### Problem requirements:
A stretch of the entries below is to be set down exactly, running from the line with "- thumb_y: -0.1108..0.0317" through the line with "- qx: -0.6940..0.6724", both included, and no other line.

### Supplied information:
⁂
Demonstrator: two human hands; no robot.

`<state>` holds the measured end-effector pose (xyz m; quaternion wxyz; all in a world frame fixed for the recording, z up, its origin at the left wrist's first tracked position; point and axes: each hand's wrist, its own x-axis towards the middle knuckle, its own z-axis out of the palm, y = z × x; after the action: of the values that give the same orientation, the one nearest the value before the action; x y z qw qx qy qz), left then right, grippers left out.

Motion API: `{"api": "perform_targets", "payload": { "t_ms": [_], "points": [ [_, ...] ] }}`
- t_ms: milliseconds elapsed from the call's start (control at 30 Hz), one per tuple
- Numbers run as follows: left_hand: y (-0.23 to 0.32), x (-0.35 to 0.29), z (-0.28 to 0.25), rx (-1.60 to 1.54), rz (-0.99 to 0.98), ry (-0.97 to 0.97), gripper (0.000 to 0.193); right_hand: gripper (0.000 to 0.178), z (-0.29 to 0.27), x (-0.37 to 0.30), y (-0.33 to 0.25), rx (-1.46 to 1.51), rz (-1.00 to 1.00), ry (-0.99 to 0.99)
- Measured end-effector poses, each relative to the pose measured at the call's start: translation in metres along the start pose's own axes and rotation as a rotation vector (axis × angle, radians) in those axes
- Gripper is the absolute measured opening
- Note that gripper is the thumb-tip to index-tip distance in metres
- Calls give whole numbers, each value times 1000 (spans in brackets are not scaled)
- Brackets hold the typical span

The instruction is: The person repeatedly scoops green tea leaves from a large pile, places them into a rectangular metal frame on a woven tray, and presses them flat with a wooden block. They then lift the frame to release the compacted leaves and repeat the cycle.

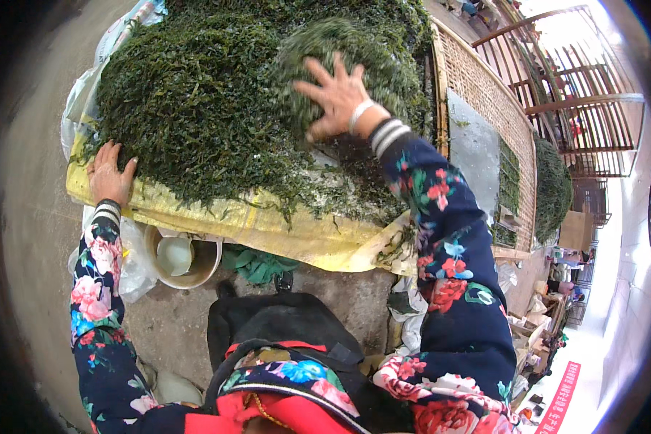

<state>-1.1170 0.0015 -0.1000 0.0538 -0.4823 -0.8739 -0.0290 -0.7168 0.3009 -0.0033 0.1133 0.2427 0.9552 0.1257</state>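
Observation:
A broad heap of dark green, leafy strands (pixel 195 101) lies on a yellow woven plastic sheet (pixel 267 235), with whitish grains scattered among the strands. My right hand (pixel 336 98) presses on the heap's right part, fingers spread wide, a pale bracelet at the wrist. Around its fingertips the strands are smeared by motion. At the heap's near left corner rests my left hand (pixel 111 173), thumb apart from the fingers, touching the heap's edge and the sheet. Nothing shows gripped in either hand.
Below the sheet's near edge stands a bucket (pixel 210 264) with a smaller white container in it, beside green cloth (pixel 257 264). To the right lie a woven mat (pixel 484 83), a grey flat board (pixel 474 145) and another green heap (pixel 551 188). Slatted racks (pixel 568 87) stand beyond.

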Motion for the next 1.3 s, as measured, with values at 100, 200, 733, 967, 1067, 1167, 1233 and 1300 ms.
{"api": "perform_targets", "payload": {
  "t_ms": [100,200,733,967,1067,1167,1233,1300],
  "points": [
    [-2,-1,1,0,5,11,61,98,9,-36,11,-128,-95,-24],
    [-3,-1,1,12,0,-14,61,88,14,-51,54,-136,92,70],
    [0,1,2,12,-11,-4,61,77,-22,36,57,-134,193,246],
    [0,3,1,31,0,-14,62,70,5,58,-27,-149,-12,-83],
    [-1,3,3,14,17,-5,62,42,12,35,-21,-115,-189,-141],
    [-4,2,7,29,4,-8,61,30,1,9,-10,-76,-315,-110],
    [-6,3,11,27,12,-10,62,34,-14,-7,6,-108,-377,-87],
    [-9,4,14,64,14,12,62,52,-32,-18,33,-97,-250,-48]
  ]
}}
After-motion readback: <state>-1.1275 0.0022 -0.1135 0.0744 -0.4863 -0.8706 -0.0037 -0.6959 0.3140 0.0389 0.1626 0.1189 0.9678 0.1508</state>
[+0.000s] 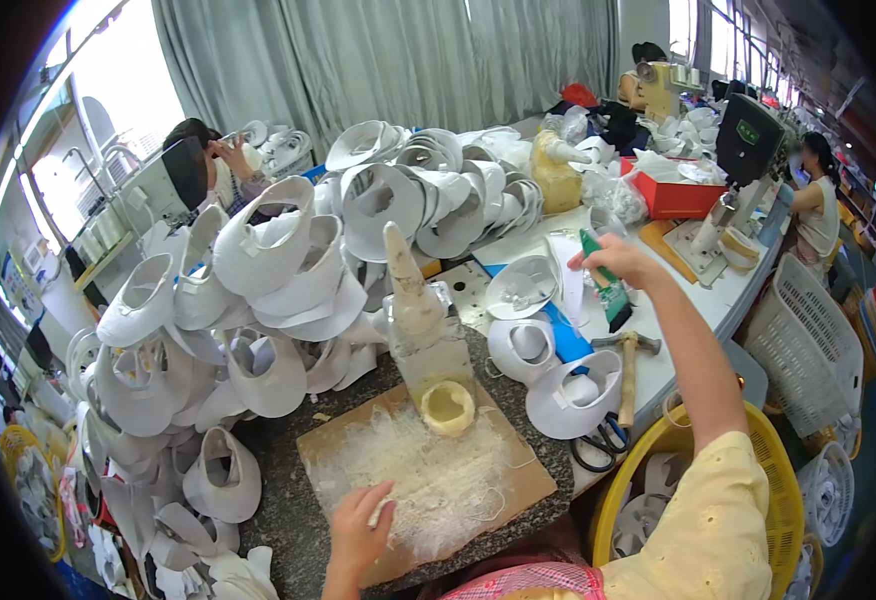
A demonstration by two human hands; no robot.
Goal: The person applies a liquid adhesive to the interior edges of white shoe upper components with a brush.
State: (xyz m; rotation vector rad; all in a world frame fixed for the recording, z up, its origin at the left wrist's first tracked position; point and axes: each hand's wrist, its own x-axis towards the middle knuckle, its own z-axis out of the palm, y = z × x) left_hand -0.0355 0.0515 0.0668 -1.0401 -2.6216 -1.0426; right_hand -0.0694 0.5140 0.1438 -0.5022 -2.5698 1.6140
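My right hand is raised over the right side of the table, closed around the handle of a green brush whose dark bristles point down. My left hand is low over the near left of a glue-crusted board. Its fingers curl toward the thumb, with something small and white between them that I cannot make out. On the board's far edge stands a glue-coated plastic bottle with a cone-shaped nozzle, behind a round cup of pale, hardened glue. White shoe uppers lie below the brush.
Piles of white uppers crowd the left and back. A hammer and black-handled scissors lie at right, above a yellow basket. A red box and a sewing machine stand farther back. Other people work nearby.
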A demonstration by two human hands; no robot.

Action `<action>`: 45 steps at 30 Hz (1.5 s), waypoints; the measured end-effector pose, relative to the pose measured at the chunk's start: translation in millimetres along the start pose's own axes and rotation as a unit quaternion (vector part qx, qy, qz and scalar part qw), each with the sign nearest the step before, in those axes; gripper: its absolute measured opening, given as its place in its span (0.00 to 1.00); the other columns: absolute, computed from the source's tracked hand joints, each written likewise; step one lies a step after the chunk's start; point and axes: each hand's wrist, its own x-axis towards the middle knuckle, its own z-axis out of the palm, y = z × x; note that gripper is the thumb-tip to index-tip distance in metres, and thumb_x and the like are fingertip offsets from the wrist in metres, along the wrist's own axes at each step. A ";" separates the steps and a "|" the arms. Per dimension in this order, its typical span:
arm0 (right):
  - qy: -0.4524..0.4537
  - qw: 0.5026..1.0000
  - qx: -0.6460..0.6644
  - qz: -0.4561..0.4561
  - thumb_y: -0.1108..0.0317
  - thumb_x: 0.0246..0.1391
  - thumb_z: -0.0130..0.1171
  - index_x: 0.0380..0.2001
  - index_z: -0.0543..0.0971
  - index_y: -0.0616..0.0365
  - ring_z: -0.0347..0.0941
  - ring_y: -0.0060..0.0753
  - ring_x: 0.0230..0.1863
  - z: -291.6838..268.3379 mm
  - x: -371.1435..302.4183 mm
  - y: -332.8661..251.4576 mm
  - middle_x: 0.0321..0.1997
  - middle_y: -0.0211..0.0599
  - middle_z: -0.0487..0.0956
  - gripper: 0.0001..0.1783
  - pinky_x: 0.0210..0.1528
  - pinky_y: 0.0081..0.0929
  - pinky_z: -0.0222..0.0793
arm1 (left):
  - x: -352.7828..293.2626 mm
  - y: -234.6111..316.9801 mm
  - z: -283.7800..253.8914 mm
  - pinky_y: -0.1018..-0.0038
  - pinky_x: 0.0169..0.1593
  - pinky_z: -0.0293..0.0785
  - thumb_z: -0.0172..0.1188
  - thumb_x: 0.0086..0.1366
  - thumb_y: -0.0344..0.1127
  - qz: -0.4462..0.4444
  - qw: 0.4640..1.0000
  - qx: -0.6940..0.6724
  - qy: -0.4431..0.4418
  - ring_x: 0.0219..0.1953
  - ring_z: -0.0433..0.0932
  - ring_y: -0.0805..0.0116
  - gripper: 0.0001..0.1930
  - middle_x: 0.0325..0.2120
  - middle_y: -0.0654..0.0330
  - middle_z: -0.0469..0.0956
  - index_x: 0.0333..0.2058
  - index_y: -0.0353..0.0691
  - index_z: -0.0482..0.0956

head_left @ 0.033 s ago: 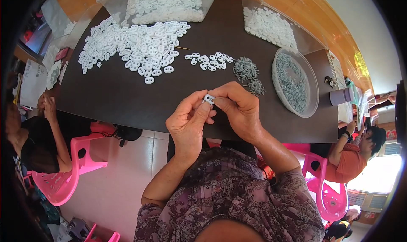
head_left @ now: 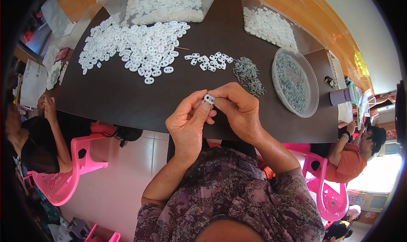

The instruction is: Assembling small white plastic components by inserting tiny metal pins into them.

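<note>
A small white plastic piece with two dark holes (head_left: 208, 99) is pinched between my two hands over the near part of the dark table. My left hand (head_left: 189, 122) grips its left side between thumb and fingers. On its right side, the thumb and forefinger of my right hand (head_left: 239, 110) are closed on it. Whether a screw is also between the fingers is hidden. Just beyond lie a small group of similar white pieces (head_left: 211, 60) and two little heaps of grey screws (head_left: 246, 69). Farther left spreads a big pile of white oval two-holed pieces (head_left: 146, 47).
A clear round tub (head_left: 311, 108) of grey screws stands right of my hands. Clear bins (head_left: 207, 13) of white pieces line the back. A lilac cup (head_left: 338, 97) sits at the right edge. People sit on both sides, with a pink chair (head_left: 78, 157) at left.
</note>
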 end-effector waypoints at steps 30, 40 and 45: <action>0.061 0.992 -0.013 -0.109 0.83 0.43 0.60 0.41 0.77 0.68 0.71 0.29 0.30 2.0 -9.0 -6.6 0.35 0.44 0.77 0.17 0.27 0.21 0.69 | -2.2 -11.5 8.1 0.84 0.32 0.68 0.54 0.65 0.28 0.137 0.990 0.034 -0.020 0.28 0.69 0.79 0.11 0.30 0.64 0.71 0.44 0.29 0.75; 0.084 0.990 -0.029 -0.107 0.83 0.43 0.60 0.40 0.76 0.68 0.69 0.29 0.28 8.6 -10.0 -11.4 0.33 0.41 0.77 0.16 0.26 0.21 0.66 | -3.7 -9.9 8.0 0.82 0.35 0.68 0.53 0.66 0.31 0.142 0.989 0.028 0.019 0.30 0.69 0.79 0.10 0.30 0.63 0.73 0.41 0.29 0.74; 0.074 0.991 -0.024 -0.106 0.82 0.43 0.61 0.40 0.76 0.67 0.68 0.27 0.27 7.9 -8.5 -11.3 0.33 0.39 0.77 0.17 0.27 0.20 0.66 | -5.8 -4.9 8.3 0.82 0.39 0.69 0.53 0.66 0.31 0.135 0.991 0.017 0.019 0.33 0.71 0.79 0.10 0.32 0.62 0.74 0.41 0.29 0.73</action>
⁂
### Response:
  - thumb_y: -0.1108..0.0317
  - thumb_x: 0.0246..0.1391
  - thumb_z: -0.0130..0.1171
  - index_x: 0.0380..0.2001
  - index_z: -0.0543..0.0971
  - index_y: -0.0616..0.0365
  - ring_z: -0.0347..0.0941
  - ring_y: -0.0060..0.0753
  - ring_x: 0.0230..0.1863
  - z: -291.6838..268.3379 mm
  - x: -371.1435..302.4183 mm
  - y: -332.8661..251.4576 mm
  - middle_x: 0.0321..0.1997
  - middle_y: -0.0211..0.0599
  - middle_z: -0.0487..0.0956
  - gripper: 0.0001..0.1783
  - pinky_x: 0.0210..0.1528
  - pinky_y: 0.0081..0.0929
  - pinky_z: -0.0222..0.0793
arm1 (left):
  - x: -352.7828..293.2626 mm
  - y: -234.6111..316.9801 mm
  - z: -283.7800..253.8914 mm
  - pinky_y: -0.1018..-0.0038
  - pinky_x: 0.0169..0.1593
  - pinky_z: -0.0293..0.0785
  - thumb_z: -0.0172..0.1188
  - thumb_x: 0.0086..0.1366
  - thumb_y: -0.0344..0.1127
  - qz: -0.4462..0.4444
  - qw: 0.4640..1.0000
  - qx: -0.6940..0.6724

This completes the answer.